# EXERCISE DETAILS:
Every word in the data below belongs in your copy, exactly as given; the pictures do not.

# COLLECTED MATERIAL:
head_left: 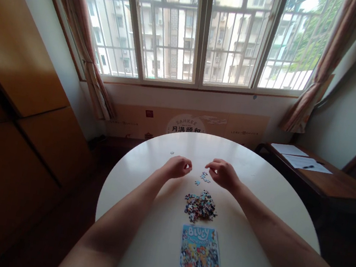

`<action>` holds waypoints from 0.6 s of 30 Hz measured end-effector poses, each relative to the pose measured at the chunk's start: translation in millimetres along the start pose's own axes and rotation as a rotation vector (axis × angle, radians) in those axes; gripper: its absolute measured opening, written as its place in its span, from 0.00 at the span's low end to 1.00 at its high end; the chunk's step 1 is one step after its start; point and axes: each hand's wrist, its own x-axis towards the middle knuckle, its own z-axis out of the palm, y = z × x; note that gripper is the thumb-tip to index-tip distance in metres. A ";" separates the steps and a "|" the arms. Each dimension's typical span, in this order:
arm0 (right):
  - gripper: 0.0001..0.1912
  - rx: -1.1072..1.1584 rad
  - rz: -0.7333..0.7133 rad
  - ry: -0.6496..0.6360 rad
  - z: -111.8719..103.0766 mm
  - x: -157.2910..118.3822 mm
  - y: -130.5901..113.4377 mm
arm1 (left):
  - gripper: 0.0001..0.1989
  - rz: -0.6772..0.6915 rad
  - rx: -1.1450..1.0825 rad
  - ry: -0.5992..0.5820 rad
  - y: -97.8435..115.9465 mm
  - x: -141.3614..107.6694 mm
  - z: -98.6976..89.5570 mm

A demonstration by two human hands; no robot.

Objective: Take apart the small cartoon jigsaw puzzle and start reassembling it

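Observation:
Both of my hands are over the far half of a round white table (253, 165). My left hand (178, 167) has its fingers curled in towards the thumb; anything between them is too small to make out. Facing it across a small gap, my right hand (224, 173) is bent with finger and thumb tips close together, and I cannot make out what they hold. Just below its fingertips lie several loose light-blue jigsaw pieces (203, 176). A heap of mixed jigsaw pieces (201, 206) sits nearer to me, between my forearms.
A colourful "Bluey" picture sheet or box (200, 262) lies on the table in front of me. One lone piece (172, 152) is beyond my left hand. At right, a wooden side table (341, 180) bears papers (304, 162) and a pen. Barred windows are ahead.

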 end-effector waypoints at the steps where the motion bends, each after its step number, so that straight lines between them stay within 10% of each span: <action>1: 0.15 -0.002 0.039 0.047 -1.0 -1.2 9.1 | 0.09 0.038 -0.026 -0.058 9.2 0.4 1.2; 9: 0.16 0.004 0.275 0.269 10.7 -10.9 61.3 | 0.10 0.098 -0.160 -0.307 38.5 1.4 7.8; 18: 0.15 0.061 0.266 0.189 25.7 -10.2 52.1 | 0.10 0.054 -0.238 -0.349 31.8 4.5 8.3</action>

# TASK OUTPUT:
head_left: 

`<action>` holds waypoints from 0.6 s of 30 Hz measured end-effector poses, each relative to the pose measured at the chunk's start: translation in millimetres along the start pose's own axes and rotation as a rotation vector (axis × angle, radians) in those axes; gripper: its absolute measured opening, written as its place in its span, from 0.00 at the span's low end to 1.00 at its high end; the chunk's step 1 is one step after its start; point and axes: each hand's wrist, its own x-axis towards the middle knuckle, its own z-axis out of the palm, y = z × x; note that gripper is the thumb-tip to index-tip distance in metres. A ";" separates the steps and a "|" the arms. Each dimension's typical span, in this order:
arm0 (right):
  - gripper: 0.0001..0.1912
  - rx: -1.1072..1.1584 rad
  - rz: -0.7333..0.7133 rad
  - ry: -0.6496..0.6360 rad
  - z: -111.8719..103.0766 mm
  - x: -157.2910..118.3822 mm
  - y: -130.5901..113.4377 mm
arm1 (left):
  - gripper: 0.0001..0.1989
  - rz: -0.6772..0.6915 rad
  - rx: -1.1450..1.0825 rad
  - ry: -0.5992..0.5820 rad
  - y: -97.8435..115.9465 mm
  - x: -141.3614..107.6694 mm
  - z: -98.6976..89.5570 mm

A demonstration by two human hands; no robot.

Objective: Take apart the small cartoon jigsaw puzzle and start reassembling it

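Observation:
Both of my hands are over the far half of a round white table (253, 165). My left hand (178, 167) has its fingers curled in towards the thumb; anything between them is too small to make out. Facing it across a small gap, my right hand (224, 173) is bent with finger and thumb tips close together, and I cannot make out what they hold. Just below its fingertips lie several loose light-blue jigsaw pieces (203, 176). A heap of mixed jigsaw pieces (201, 206) sits nearer to me, between my forearms.
A colourful "Bluey" picture sheet or box (200, 262) lies on the table in front of me. One lone piece (172, 152) is beyond my left hand. At right, a wooden side table (341, 180) bears papers (304, 162) and a pen. Barred windows are ahead.
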
 end-effector waypoints at the steps where the motion bends, each after its step number, so that straight lines between them stay within 10% of each span: <action>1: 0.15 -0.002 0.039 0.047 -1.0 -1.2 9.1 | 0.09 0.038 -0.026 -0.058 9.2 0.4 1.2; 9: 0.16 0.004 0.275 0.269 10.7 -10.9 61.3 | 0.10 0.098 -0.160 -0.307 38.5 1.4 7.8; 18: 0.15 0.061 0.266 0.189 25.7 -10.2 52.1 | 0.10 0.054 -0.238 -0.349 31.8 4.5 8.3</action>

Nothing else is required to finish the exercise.